* [ABOUT THIS EXERCISE]: State how many lines in these records contain the word "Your", and nothing else.

*** Opening of RECORDS TO USE ***

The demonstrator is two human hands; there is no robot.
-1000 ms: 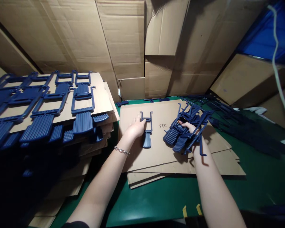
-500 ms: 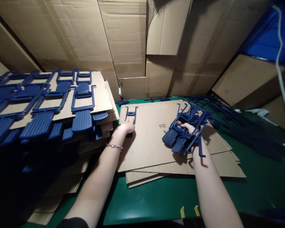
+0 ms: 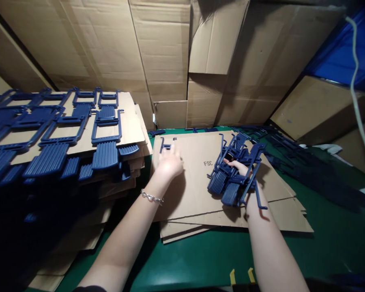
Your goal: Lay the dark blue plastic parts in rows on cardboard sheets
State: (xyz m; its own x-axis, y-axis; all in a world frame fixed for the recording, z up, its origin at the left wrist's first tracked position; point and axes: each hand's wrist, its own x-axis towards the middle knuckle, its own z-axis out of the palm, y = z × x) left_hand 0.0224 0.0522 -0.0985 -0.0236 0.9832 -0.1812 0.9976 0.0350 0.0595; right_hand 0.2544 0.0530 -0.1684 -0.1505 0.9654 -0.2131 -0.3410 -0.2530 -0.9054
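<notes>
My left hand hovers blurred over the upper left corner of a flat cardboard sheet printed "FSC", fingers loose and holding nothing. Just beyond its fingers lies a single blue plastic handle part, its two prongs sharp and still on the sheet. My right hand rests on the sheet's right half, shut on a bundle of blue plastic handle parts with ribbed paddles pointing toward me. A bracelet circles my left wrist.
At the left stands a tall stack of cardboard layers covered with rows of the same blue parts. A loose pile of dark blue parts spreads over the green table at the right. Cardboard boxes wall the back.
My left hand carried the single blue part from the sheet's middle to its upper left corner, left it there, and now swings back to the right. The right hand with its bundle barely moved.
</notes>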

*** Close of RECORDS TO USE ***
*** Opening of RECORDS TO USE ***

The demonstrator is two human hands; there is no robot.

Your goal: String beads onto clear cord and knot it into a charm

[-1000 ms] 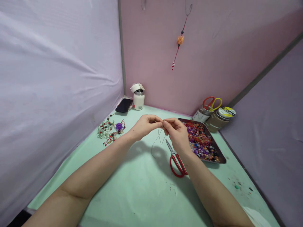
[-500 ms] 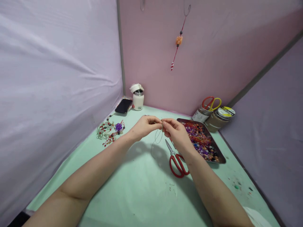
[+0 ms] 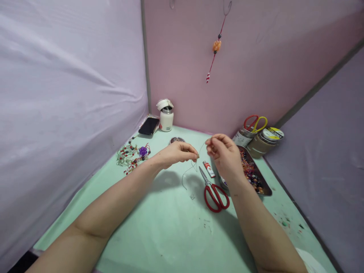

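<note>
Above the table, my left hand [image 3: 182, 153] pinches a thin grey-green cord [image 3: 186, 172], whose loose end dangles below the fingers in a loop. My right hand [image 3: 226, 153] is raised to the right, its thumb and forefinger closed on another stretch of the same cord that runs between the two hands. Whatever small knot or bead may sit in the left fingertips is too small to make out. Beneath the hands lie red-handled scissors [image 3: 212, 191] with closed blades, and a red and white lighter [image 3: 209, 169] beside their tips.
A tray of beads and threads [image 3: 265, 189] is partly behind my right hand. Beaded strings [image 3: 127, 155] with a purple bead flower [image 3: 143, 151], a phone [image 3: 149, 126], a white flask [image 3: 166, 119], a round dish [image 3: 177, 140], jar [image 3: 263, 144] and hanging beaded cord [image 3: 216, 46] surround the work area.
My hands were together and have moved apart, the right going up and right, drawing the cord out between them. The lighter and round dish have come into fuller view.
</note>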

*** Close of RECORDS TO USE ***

* [SOLVED PROBLEM]: 2